● About this exercise
Output the data verbatim, with nothing added or dropped.

------------------------------------

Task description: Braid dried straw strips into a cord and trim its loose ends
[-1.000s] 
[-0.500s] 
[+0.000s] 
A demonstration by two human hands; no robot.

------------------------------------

● Answer section
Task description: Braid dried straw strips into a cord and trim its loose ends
[-1.000s] 
[-0.500s] 
[+0.000s] 
A demonstration by two human hands; no robot.

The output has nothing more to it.